Not My Best Pieces

This Moment

I am sitting on my bed of white sheets
that I sometimes like to pretend are clouds when
I awake. There’s a cold cup of tea to my right,
and warm lights string themselves across my wall.

I lay on this bed for one, yet crave a second body. My
legs curl into my chest and I feel the rhythm of my
heart try desperately to reach my knees. I go to sleep
with skeletons beside me, of who I am, who I was, who
I want to be but will never become. I sleep with skeletons
that no longer exist, of men that won’t give me the time of
day, so why would they give me the night? And I am
terrified that this space will be empty forever. I find myself
wanting consistency, a man to listen to my stories of where
I’ve been, look how far I’ve come! look where I’m going! As if
someone knowing my story will make them valid.

But at this moment, I am okay.
I will drift to sleep on soft and white clouds, with a quiet
taste of tea leaves on the back of my tongue. I will kiss
this teacup with the delicacy it deserves. I will brush my
hair and put lotion on my face, because I deserve to love myself
first. I make my stories valid because I am living in them. In
this ebbing and flowing moment, this is all I have. No future,
no past. This moment that drifts with me, and believe me when
I say it’s beautiful. As I fall asleep, the moment does too. And
at least I am certain of the consistency that this moment will be
with me when my eyes open to the sun’s morning yawn.

The Explanation You Will Never Receive

This is an explanation for the Read at 1:06 a.m.

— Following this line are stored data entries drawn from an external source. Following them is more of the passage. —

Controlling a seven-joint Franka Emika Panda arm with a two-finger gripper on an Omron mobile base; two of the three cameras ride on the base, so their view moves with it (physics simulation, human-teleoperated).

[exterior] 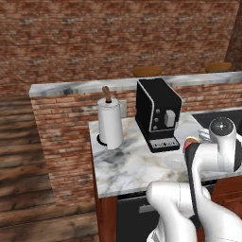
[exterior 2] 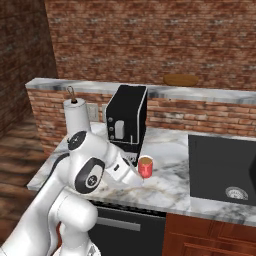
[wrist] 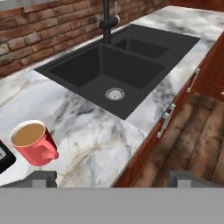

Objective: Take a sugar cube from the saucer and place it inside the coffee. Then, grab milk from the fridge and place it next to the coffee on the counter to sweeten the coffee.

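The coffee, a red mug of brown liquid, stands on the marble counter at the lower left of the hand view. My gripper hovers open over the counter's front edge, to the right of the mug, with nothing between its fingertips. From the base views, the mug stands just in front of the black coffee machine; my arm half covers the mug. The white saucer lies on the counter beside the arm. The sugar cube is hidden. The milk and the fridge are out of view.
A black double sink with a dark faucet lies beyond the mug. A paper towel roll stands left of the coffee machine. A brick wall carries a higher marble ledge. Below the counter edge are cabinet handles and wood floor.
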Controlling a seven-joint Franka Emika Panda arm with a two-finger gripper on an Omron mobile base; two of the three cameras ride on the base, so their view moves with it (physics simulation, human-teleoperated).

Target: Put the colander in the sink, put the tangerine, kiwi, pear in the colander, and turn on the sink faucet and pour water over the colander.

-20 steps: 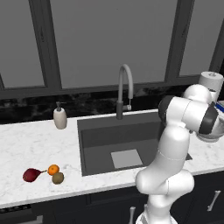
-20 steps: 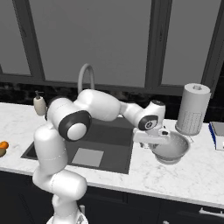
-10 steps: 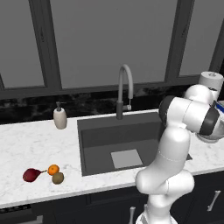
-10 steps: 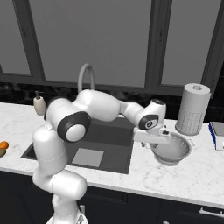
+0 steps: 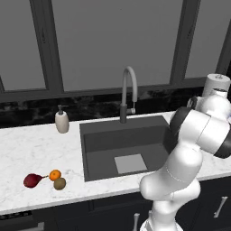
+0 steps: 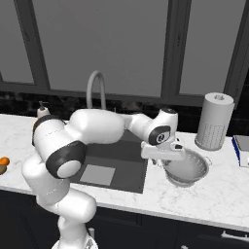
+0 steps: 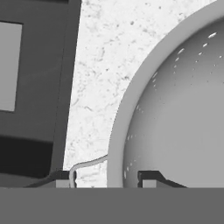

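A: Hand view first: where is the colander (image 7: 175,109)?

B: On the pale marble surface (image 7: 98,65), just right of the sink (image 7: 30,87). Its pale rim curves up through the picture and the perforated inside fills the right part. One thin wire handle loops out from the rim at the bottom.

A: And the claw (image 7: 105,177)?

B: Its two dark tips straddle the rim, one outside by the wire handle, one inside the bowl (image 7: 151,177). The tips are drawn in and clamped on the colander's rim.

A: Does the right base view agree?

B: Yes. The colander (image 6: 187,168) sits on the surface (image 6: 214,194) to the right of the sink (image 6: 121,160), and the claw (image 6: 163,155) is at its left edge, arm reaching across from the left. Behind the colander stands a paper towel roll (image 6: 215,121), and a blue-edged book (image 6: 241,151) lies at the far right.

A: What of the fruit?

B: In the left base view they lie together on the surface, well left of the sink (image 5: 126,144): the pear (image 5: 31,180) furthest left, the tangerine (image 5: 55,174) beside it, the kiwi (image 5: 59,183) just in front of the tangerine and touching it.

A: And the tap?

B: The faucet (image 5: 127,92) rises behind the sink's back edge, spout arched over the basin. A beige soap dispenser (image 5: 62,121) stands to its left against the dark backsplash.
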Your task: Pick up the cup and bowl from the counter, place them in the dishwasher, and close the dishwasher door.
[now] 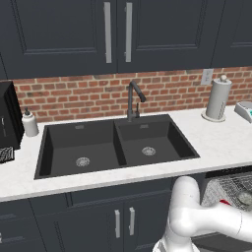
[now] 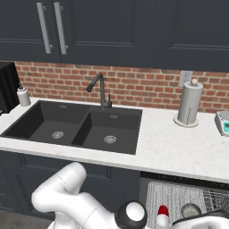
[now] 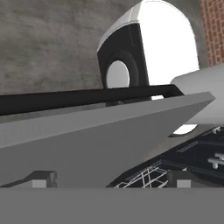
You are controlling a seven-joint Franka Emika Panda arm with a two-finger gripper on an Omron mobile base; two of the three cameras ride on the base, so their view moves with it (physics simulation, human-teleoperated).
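Observation:
The red cup (image 2: 163, 212) (image 1: 224, 202) stands in the dishwasher's pale wire rack (image 2: 174, 197) (image 1: 221, 187), under the counter (image 2: 179, 147) at the right. A grey bowl (image 2: 191, 210) (image 1: 244, 198) lies in the rack beside it. My arm bends down low in front of the dishwasher. In the hand view my gripper (image 3: 111, 181) is open, its two fingertips (image 3: 43, 178) far apart with nothing held. Just ahead of them slants the dishwasher door (image 3: 87, 140), a flat grey panel with a dark edge, and a corner of the rack (image 3: 148, 177) shows past it.
A black double sink (image 1: 118, 145) with a dark faucet (image 1: 133, 101) is set in the counter. A paper-towel roll (image 1: 218, 98) and a scale (image 1: 244, 110) stand at the right, a soap bottle (image 1: 29, 123) at the left. Dark cabinets hang above and sit below.

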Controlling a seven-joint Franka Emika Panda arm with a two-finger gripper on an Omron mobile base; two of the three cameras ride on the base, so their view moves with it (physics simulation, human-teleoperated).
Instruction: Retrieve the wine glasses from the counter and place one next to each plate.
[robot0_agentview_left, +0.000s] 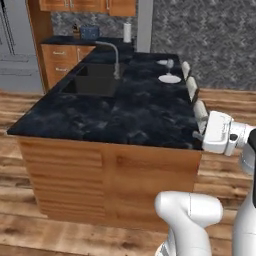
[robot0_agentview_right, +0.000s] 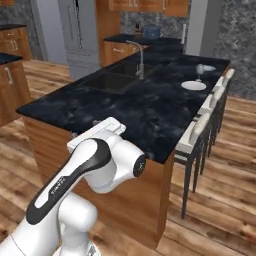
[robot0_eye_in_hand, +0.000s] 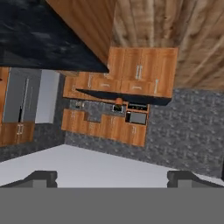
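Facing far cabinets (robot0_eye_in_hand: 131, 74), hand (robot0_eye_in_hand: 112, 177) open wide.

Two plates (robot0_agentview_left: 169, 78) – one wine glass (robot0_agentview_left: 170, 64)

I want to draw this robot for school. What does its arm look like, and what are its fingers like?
The arm is glossy white with fat, rounded segments, and a black band with small pale lettering runs along one link. The boxy white hand sits at its end. The gripper has two small, dark grey, blocky fingertips.
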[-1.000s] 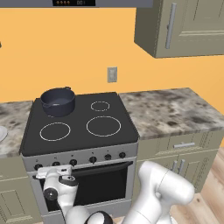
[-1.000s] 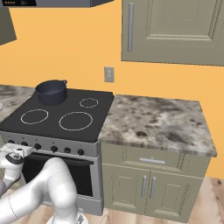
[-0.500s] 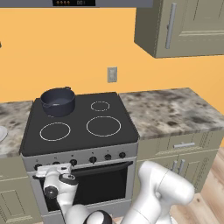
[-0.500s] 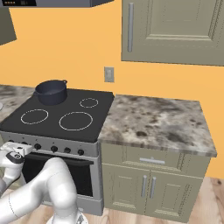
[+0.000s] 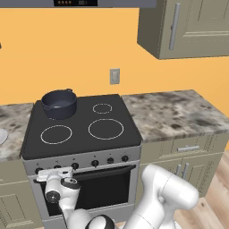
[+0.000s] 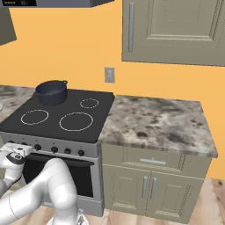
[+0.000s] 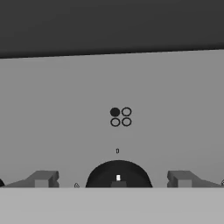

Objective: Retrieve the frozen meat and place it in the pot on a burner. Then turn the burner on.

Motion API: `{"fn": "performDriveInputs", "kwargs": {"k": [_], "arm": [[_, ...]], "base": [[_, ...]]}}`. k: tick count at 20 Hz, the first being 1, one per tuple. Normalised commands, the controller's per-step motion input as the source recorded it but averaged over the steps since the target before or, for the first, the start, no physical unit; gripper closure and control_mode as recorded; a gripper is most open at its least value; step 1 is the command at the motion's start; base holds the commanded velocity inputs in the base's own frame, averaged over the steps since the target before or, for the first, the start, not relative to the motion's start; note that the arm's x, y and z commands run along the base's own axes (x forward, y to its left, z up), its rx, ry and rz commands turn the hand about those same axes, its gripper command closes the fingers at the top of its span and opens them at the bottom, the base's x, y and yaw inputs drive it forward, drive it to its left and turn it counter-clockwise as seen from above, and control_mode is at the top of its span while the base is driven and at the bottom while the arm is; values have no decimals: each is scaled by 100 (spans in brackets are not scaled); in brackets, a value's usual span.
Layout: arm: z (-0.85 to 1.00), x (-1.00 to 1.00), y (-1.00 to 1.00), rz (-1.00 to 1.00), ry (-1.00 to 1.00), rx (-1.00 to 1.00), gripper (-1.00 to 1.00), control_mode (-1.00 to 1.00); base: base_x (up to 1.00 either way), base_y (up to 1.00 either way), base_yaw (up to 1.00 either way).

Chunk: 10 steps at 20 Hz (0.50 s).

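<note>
The dark blue-grey pot (image 5: 59, 103) (image 6: 51, 91) stands on the rear left burner of the black stove top (image 5: 80, 127). What lies inside it is too dim to tell, and the frozen meat is out of view. My gripper (image 5: 54, 172) (image 6: 16, 150) is low at the left end of the stove's grey control panel. In the hand view the gripper (image 7: 116, 178) is open, its fingertips (image 7: 43, 178) standing wide on either side of a round dark knob (image 7: 118, 174) without touching it. Above the knob a four-ring mark (image 7: 120, 117) has its upper left ring filled.
Several more knobs (image 5: 110, 159) line the panel to the right, with the dark oven door (image 5: 103, 190) below. A white plate (image 5: 2, 135) peeks in at the left counter edge. Speckled stone counter (image 5: 174, 114) (image 6: 158, 121) runs right of the stove, with cabinets under and above.
The hand has edged slightly up toward the control panel. The pot and the rest of the kitchen have not moved.
</note>
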Motion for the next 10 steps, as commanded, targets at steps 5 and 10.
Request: {"fn": "performDriveInputs", "kwargs": {"k": [5, 10], "arm": [[-38, 0, 1, 0, 0, 0, -100, -100], [-30, -2, 0, 0, 0, -2, -100, -100]], "base": [[0, 0, 0], [0, 0, 0]]}}
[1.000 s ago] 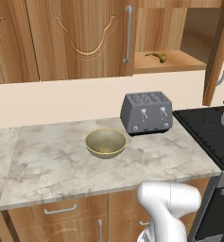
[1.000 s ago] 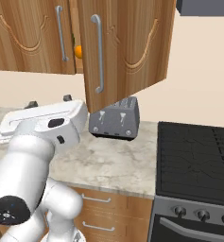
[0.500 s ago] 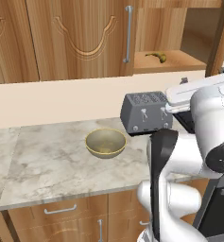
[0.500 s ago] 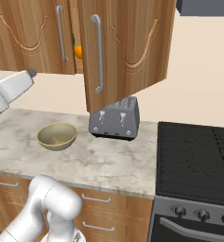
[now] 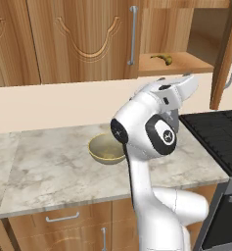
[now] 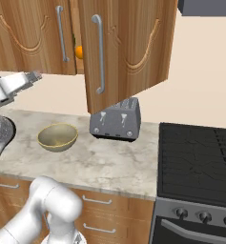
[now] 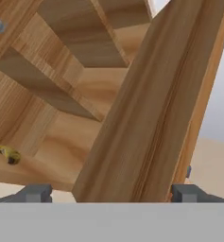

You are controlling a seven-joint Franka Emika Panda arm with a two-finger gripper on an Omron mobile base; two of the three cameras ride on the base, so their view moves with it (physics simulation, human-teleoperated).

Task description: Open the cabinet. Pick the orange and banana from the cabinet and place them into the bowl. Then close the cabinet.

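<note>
The cabinet (image 5: pixel 88 39) has its left door shut and its right door (image 6: pixel 128 47) swung wide open. On its shelf lie the banana (image 5: pixel 161 59) and the orange (image 6: pixel 79 51). The olive bowl (image 5: pixel 106 148) rests on the marble counter below; the right base view shows the bowl (image 6: pixel 57 137) too. My gripper (image 5: pixel 190 82) is raised under the open side of the cabinet, open and holding nothing. From the hand view the gripper (image 7: pixel 112 194) looks up past the door's edge (image 7: pixel 146 118), with the banana (image 7: pixel 4 152) far left on the shelf.
A grey toaster (image 6: pixel 115 119) stands on the counter (image 6: pixel 109 162) beside the bowl, under the open door. A black stove (image 6: pixel 200 157) adjoins the counter on the right. The open door (image 5: pixel 227 54) hangs out over the counter's edge.
The arm has swung from the right side to the middle of the left base view, and the hand has risen toward the open cabinet. The jaws stay open.
</note>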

I have complained about you to all my friends.
They know about the times you made plans and did
not show up. They know about the times you never
said you were sorry, and they know all of the excuses
that you have typed over to me across a vast universe
of zeros and ones, x’s and o’s.

But I am not writing this for them. And I am not writing this for you. But I thought that we deserved a place, a way to close the door, pour the dirt, say goodbye. This is where you are to me, on a screen.

Here is what you told me:
When you went home, you told your mother about me,
and she was happy. You were so hopeful for what we
could’ve been. You were infatuated and head over heels
and sprung.

Here is what I didn’t tell you:
When I went home, I told my father about you,
and he was happy. I learned your favorite song on the
ukulele two days after we met. I went to sleep thinking
about the way your hand clenched to my waist to keep
me next to you the night we met. I was so hopeful
for what we could’ve been. I was infatuated and head
over heels and sprung.
I was terrified.

You pushed me away. I told you to leave. You asked for another chance. I left.
A constant push and pull between two magnetic fields that don’t exactly know whether they are north or south just yet, so they draw together only to dart apart.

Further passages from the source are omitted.